Exercise goal: Look through the entries below. Report each line that has the word "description" in it.
---- Dataset
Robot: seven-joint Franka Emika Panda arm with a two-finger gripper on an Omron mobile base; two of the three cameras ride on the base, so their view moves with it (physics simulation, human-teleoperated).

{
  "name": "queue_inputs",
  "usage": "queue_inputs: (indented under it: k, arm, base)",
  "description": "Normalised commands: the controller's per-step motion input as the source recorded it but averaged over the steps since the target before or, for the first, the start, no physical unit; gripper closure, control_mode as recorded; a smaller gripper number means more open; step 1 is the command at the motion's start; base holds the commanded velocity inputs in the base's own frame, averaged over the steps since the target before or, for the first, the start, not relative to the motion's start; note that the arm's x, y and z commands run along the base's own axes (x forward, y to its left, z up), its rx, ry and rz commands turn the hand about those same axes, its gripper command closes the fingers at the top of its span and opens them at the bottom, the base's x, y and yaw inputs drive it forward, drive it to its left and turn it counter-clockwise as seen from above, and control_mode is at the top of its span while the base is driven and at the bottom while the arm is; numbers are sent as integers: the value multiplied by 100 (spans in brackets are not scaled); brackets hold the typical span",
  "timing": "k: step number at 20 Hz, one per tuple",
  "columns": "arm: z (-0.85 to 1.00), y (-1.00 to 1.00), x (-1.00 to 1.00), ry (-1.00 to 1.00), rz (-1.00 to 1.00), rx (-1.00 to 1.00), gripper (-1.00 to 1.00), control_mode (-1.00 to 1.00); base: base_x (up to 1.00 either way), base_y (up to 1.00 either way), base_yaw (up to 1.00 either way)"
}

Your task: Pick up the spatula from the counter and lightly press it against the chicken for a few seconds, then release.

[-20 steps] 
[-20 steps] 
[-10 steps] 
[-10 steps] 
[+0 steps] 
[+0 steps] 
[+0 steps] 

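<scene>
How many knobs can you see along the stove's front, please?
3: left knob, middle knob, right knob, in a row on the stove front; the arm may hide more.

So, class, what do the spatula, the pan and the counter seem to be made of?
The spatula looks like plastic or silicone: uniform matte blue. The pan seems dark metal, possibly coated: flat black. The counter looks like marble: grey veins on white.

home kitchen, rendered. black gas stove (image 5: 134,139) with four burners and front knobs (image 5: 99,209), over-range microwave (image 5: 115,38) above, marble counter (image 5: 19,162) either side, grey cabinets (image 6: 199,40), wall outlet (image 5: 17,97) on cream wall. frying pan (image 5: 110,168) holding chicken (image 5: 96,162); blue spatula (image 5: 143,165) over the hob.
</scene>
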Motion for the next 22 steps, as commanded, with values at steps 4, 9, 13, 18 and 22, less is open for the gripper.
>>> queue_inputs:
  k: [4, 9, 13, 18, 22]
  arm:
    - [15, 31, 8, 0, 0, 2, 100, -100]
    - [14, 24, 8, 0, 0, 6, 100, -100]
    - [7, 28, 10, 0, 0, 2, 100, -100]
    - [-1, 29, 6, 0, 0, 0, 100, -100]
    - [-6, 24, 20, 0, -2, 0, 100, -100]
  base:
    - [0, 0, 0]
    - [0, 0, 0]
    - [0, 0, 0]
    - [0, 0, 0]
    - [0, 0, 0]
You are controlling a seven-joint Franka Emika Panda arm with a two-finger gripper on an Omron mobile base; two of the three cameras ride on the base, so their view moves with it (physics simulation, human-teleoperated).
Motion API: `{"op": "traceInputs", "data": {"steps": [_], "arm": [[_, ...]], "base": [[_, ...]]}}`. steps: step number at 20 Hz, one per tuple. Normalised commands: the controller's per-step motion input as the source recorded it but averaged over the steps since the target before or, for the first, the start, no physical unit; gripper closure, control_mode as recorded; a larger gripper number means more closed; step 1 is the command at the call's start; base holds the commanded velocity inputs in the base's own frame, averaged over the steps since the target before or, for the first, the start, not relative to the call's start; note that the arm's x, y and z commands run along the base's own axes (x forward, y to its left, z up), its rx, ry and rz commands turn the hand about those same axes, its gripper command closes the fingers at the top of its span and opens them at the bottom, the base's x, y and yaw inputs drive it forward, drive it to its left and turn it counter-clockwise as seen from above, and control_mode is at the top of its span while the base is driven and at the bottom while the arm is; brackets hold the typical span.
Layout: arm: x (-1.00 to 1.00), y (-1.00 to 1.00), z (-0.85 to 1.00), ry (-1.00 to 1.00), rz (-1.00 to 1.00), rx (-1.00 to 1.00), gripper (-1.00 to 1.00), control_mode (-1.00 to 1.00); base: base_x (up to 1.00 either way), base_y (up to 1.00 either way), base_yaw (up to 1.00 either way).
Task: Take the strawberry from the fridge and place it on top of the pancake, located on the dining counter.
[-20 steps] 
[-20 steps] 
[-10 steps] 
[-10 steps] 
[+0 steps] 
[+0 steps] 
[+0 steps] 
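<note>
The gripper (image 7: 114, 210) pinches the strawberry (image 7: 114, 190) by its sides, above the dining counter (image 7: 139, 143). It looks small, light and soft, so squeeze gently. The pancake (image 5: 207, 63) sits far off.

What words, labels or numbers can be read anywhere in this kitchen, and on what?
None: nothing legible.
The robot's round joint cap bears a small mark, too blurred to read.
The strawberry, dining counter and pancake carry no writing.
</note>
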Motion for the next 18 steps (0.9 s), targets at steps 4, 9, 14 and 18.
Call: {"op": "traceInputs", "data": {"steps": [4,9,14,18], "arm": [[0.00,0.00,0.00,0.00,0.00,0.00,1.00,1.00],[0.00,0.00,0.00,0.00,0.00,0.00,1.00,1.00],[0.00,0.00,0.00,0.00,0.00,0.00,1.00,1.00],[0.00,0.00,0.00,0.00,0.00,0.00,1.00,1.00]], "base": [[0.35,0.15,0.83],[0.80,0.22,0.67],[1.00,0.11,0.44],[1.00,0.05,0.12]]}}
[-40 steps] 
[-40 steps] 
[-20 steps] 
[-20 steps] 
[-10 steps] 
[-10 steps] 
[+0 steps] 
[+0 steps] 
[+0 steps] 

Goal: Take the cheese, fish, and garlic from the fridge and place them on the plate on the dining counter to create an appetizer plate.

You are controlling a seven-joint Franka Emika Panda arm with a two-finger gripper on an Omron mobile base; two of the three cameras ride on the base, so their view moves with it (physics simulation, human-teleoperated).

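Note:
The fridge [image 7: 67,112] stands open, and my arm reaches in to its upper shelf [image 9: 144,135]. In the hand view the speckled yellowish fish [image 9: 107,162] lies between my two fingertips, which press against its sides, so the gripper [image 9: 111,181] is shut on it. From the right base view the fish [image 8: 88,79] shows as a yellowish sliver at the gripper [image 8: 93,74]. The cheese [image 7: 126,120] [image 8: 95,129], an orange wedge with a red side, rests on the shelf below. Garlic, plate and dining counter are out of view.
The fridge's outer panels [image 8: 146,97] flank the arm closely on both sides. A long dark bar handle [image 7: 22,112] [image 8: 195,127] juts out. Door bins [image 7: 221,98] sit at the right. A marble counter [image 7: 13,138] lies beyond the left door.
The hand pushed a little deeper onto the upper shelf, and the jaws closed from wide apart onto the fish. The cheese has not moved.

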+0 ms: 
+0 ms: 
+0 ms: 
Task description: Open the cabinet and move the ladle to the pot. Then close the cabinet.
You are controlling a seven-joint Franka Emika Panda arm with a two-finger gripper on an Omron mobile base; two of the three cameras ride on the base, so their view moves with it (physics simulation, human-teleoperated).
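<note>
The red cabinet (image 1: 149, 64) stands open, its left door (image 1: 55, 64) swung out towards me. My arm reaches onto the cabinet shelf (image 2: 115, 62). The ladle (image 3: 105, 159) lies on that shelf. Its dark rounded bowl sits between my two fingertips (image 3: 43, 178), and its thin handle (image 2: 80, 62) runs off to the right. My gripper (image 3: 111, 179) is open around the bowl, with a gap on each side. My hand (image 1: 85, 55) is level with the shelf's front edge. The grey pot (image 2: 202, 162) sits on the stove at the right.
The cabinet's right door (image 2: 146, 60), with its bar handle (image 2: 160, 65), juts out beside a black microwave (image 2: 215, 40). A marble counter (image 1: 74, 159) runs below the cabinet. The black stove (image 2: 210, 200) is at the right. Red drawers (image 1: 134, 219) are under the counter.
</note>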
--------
Reply to the exercise:
  "description": "Normalised commands: the controller's per-step motion input as the source recorded it but averaged over the steps since the target before or, for the first, the start, no physical unit; gripper closure, control_mode as recorded; a smaller gripper number means more open; step 1 is the command at the motion's start; base holds the commanded velocity inputs in the base's own frame, averaged over the steps since the target before or, for the first, the start, not relative to the motion's start; note that the arm's x, y and z commands run along the base's own axes (x forward, y to its left, z up), its rx, ry and rz commands turn the hand about those same axes, its gripper command closes the fingers at the top of its span and opens them at the bottom, the base's x, y and yaw inputs drive it forward, drive it to its left and turn it counter-clockwise as seen from above, and control_mode is at the top of its span while the base is driven and at the bottom while the arm is; numbers are sent as integers: the value multiplied by 100 (spans in brackets are not scaled); brackets hold the typical span",
Task description: Open the cabinet and move the ladle to the pot. Then close the cabinet.

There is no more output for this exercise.